Фируза хотела что-то ответить, но снаружи ее позвали, и она сказала только:

— Хорошо сейчас я вернусь и все объясню.

После ее ухода жена эмира стала бранить дастарханщицу:

— Ты совсем рехнулась! Ты что, хочешь навлечь на нас еще большие несчастья?

— Я не знала, государыня…

— Так знай! — сказала строго жена эмира и ушла в комнаты.

А госпожа дастарханщица, как змея с разбитой головой, не знала, на ком сорвать свою злость. Вдруг ее взгляд упал на Ойшу.

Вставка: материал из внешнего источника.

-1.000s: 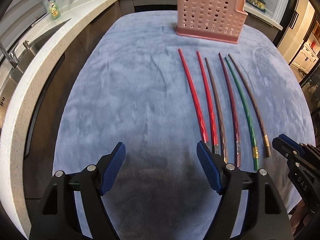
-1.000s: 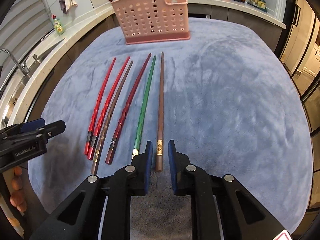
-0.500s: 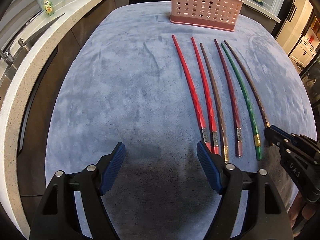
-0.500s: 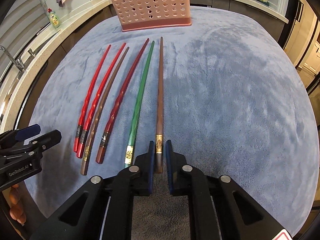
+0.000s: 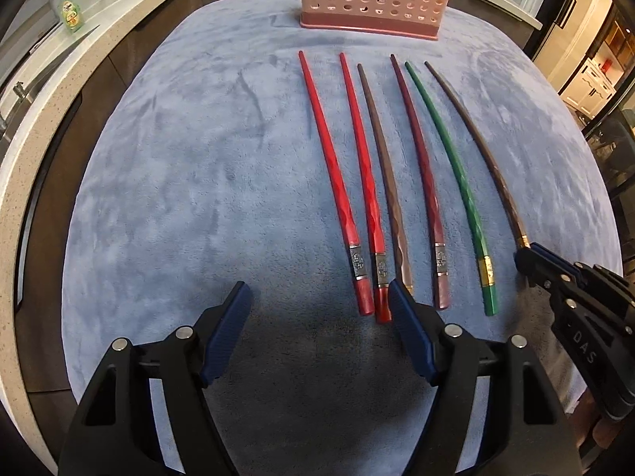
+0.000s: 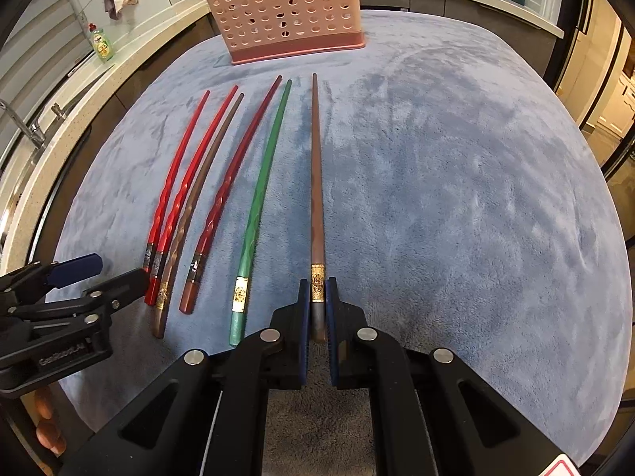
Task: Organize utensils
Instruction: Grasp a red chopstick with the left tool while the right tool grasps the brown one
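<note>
pads of the right hand-held gripper (image 6: 316, 309) have just closed onto the brown chopstick (image 6: 316, 182), still flat on the counter (image 6: 456, 198). left hand-held gripper (image 5: 319, 327) gapes empty. pink holder (image 6: 283, 12) waits beyond; lifting comes next.

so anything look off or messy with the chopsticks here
Nothing spilled or broken. The six chopsticks lie in a rough row on the cloth, slightly fanned with uneven ends. The right gripper is shut on the brown one; the rack stands upright.
</note>
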Demonstrator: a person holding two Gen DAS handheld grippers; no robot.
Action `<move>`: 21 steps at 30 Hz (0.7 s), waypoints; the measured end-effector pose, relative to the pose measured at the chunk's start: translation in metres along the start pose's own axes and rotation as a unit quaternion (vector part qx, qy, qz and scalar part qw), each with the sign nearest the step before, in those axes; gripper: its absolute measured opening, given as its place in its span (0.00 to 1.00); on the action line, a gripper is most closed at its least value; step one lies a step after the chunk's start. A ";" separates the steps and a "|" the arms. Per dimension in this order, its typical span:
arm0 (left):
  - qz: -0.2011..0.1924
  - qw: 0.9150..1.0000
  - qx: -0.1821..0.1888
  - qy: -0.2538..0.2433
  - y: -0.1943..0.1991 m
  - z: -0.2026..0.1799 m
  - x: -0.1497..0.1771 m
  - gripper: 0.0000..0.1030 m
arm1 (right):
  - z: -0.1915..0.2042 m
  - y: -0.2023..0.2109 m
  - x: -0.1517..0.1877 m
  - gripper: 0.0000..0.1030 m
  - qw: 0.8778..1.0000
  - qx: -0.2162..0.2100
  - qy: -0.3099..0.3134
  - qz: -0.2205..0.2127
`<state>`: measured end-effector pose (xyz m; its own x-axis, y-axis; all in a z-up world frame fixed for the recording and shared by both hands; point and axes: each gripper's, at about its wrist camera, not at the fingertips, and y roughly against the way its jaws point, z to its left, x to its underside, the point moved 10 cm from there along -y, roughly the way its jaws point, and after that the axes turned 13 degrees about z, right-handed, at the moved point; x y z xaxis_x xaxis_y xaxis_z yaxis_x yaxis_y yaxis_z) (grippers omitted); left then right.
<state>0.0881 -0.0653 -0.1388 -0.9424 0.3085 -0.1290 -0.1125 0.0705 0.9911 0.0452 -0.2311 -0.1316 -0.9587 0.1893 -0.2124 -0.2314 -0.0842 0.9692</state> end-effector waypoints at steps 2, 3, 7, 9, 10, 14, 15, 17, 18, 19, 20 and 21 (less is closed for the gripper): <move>0.001 1.000 0.002 0.003 -0.001 0.001 -0.001 0.64 | -0.001 0.000 0.001 0.07 1.000 -0.003 -0.003 0.000; 0.000 1.000 0.001 0.004 0.000 0.001 -0.002 0.64 | -0.001 0.000 0.001 0.07 1.000 -0.003 -0.003 0.000; -0.003 1.000 -0.001 0.016 0.000 0.009 -0.006 0.64 | -0.001 -0.001 0.001 0.07 1.000 -0.005 -0.004 0.000; -0.001 1.000 -0.002 0.021 -0.002 0.013 -0.009 0.64 | -0.002 -0.002 0.001 0.07 1.000 -0.004 -0.003 0.000; 0.000 1.000 0.000 0.021 -0.003 0.013 -0.010 0.65 | -0.002 -0.001 0.001 0.07 1.000 -0.004 -0.003 0.000; 0.005 1.000 0.000 0.020 -0.008 0.011 -0.011 0.65 | -0.002 -0.002 0.001 0.07 1.000 -0.005 -0.004 0.000; 0.006 1.000 -0.003 0.018 -0.009 0.010 -0.011 0.64 | -0.002 -0.002 0.001 0.07 1.000 -0.004 -0.004 0.000; 0.008 1.000 -0.009 0.017 -0.012 0.010 -0.011 0.64 | -0.002 -0.002 0.001 0.07 1.000 -0.004 -0.003 0.000; 0.008 1.000 -0.010 0.017 -0.013 0.010 -0.010 0.65 | -0.002 -0.002 0.001 0.07 1.000 -0.005 -0.004 0.000; 0.007 1.000 -0.010 0.017 -0.013 0.010 -0.010 0.64 | -0.002 -0.002 0.001 0.07 1.000 -0.005 -0.004 0.000; 0.007 1.000 -0.009 0.018 -0.013 0.011 -0.010 0.64 | -0.002 -0.002 0.001 0.07 1.000 -0.005 -0.004 0.000; 0.007 1.000 -0.008 0.018 -0.012 0.011 -0.010 0.62 | -0.002 -0.002 0.001 0.07 1.000 -0.004 -0.004 0.000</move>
<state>0.1021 -0.0590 -0.1502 -0.9549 0.2744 -0.1136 -0.1038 0.0502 0.9933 0.0445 -0.2325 -0.1340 -0.9573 0.1966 -0.2119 -0.2334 -0.0929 0.9679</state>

Это была девушка лет шестнадцати, высокая, с изящной фигуркой, белокожая, красивая, свежая лицом. Всего за каких-то месяца три до начала войны гиждуванский амлякдар подарил ее эмиру. Оценив ее красоту и изящество, мать эмира приказала поскорее отослать ее в загородный дворец и подготовить для эмира. Но сделать это не успели. Ойша от горя, тоски и слез заболела, слегла в постель, стала бредить. Ее несчастная мать, приехавшая вслед за ней, проводила бессонные ночи у ее изголовья. Наконец Ойша поправилась, подняла голову с подушки, но была еще очень худа и бледна. Поэтому ее оставили в покое, чтобы она немного пришла в себя. К счастью, она не увидела лица эмира. Произошла революция, и девушка избавилась от горького положения. Дастарханщица, которой мать эмира поручила «подготовить» Ойшу, уже с тех пор затаила злобу к ней. Теперь, увидев ее, она обрушила на нее весь свой гнев.

— Ойша! — закричала она. — Почему ты не пришла массировать ноги матушке-государыне? Тебе сказано было прийти?

— Не буду я массировать, сама массируй! — сказала вдруг Ойша и отвернулась.

— Что, что ты сказала, проклятая?

— Сама проклятая! — сказала Ойша, глядя на нее с ненавистью. — Ишь какая! Нашла себе служанку!

Для госпожи дастарханщицы, от которой и так уже шел чад, как от горящего масла, слова Ойши были что нож в сердце.

— Ну конечно, теперь ты так говоришь, — сказала она, стиснув зубы. — Как в поговорке: и Плешивый ударил, и Слепой ударил, и даже Муравей — и тот укусил! Теперь, когда его высочество эмир занят газаватом, всякий босяк, нищий хочет нам сесть на голову. Так, что ли?